– Извините, но это кафе. Я предлагаю здесь пирожные и чай.

– Кафе без колы? – она с презрением смотрела на него.

– Ага, – Льюис отодвинулся чуть подальше, боясь, что ее неудержимая энергия обрушится на него, и быстрей добавил: – Есть холодное молоко.

– Я понимаю, что на столичную штучку не тяну, но дуть молоко…

Льюис хотел было начать извиняться, но девушка примирительно сказала:

– Ладно давайте свое молоко, иначе я пересохну и лопну как жаба в Африке.

Когда перемирие было установлено посредством стакана молока, девушка, осушив в раз пол стакана, довольно выдохнула и сказала:

– Такая барная стойка пропадает, могли бы подавать всяческие напитки, не только свой чай.

Прилавок слева и правда переходил в высокую барную стойку, черную, голую и блестящую как горный пласт черного сланца после дождя. Это было единственное напоминание того, что раньше это помещеньице служило баром.

– Да я только открылся и еще не думал, как использовать это пространство.

– Конечно, за два дня что вы здесь многого не успеешь. С одной витриной только до полуночи провозились…

– Вы что следили за мной? – насторожился Льюис.

– У меня бессонница. А звезд вчера не было видно, пришлось смотреть, как вы по десять раз меняли местами свои несчастные три торта.

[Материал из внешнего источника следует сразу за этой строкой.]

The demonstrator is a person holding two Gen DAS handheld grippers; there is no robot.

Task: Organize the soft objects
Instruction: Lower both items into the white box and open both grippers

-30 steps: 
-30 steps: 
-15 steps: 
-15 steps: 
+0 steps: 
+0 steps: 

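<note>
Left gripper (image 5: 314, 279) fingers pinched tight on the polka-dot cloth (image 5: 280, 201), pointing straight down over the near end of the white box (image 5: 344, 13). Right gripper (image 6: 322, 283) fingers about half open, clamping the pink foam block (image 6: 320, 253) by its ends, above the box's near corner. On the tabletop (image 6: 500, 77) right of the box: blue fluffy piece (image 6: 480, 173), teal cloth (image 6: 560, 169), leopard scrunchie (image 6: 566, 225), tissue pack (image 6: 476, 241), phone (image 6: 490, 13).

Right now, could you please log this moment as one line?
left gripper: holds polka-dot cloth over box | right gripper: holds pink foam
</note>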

– Они не несчастные, – нахмурился Льюис. – Так вы живете в доме напротив?

– Почти напротив, вон в том, коричневом двухэтажном доме, с белыми колоннами у входа. – Она кивнула на окно.

Льюис глянул туда. Да, когда впервые, еще прошлым летом, он оказался на этой улочке, он сразу обратил внимание на дом, самый старый и красивый особняк в этом районе. Правда дом явно знавал лучшие времена, краска и штукатурка пооблезли, северная стена была сплошь увита сухим плющом, во дворе высилось какое-то несчастное старое сухое дерево, а одно из чердачных окон было заколочено фанерой. Льюису хотелось спросить, с кем живет там девушка с мужем или с родителями, но знакомы они были всего-то пять минут, и он промолчал. Хотя он мог бы и поговорить с ней по-соседски, но что-то его смущало. Жаль что Льюис, прожив тут неделю, даже в окно не сповадился глянуть. Может он бы её увидел прохаживающуюся по улице под ручку с мужем?

– Кстати, меня зовут Брун, – девушка протянула руку, но не как прочие девушки не костяшками вверх, а по-мужски боком для широкого рукопожатия. И рукопожатие Льюис ощутил крепкое, какое и у мужчин редко встретишь. – Брун сокращенно от Брунгильда, – пояснила она.

За окном крича пролетела мимо чайка и Льюис, невольно вздрогнув, пробормотал:

– Черт, может опять адвокат?

– Что? – удивилась Брун.

– М…м, – замялся Льюис и вдруг, улыбнувшись, неожиданно для себя искренне произнес: – Так странно, мне до этого показалось, что чайка разговаривает с мужчиной, конечно, если б наоборот. Тогда сумасшедшим можно было назвать не меня, а этого мужчину. А так…

– Как странно, – протянула девушка, не понятно с каким чувством.

– И ладно бы мне только раз такая чушь привиделась! Всего не перечесть, привидения играющие в кости, русалки в заливе. – Никому в жизни Льюис не рассказывал о своих видениях, а тут его вдруг понесло. – Как-то на лекциях показалось, что один из студентов, однокурсников, в воздухе светящиеся письмена рисует.

– У вас богатое воображение, – сдержанно проговорила Брун.

– Я потому и сбежал, все бросил, я хотел поймать эту магию, но она все продолжает ускользать от меня.

– А откуда вы сбежали?

– Из самого серого и скучного мира какой только можно представить. – Льюис уставился задумчиво в окно. Пожилая дама, опершись на трость, наклонилась, чтобы получше разглядеть торты. – Вот смотрю на неё и кажется мне, что под этой шляпой с огромными фазаньими перьями, круглыми очками на длинном носу, и странным длинным платьем скрывается вовсе не старая мадам, а очень даже молодая лепреконша. Да, – Льюис оживился. У него будто разыгралось воображение, или как он всегда считал шестое чувство. – Очки в золотой оправе, трость с серебряным наконечником, цепочка от часов, да и сами часы все же стибрено!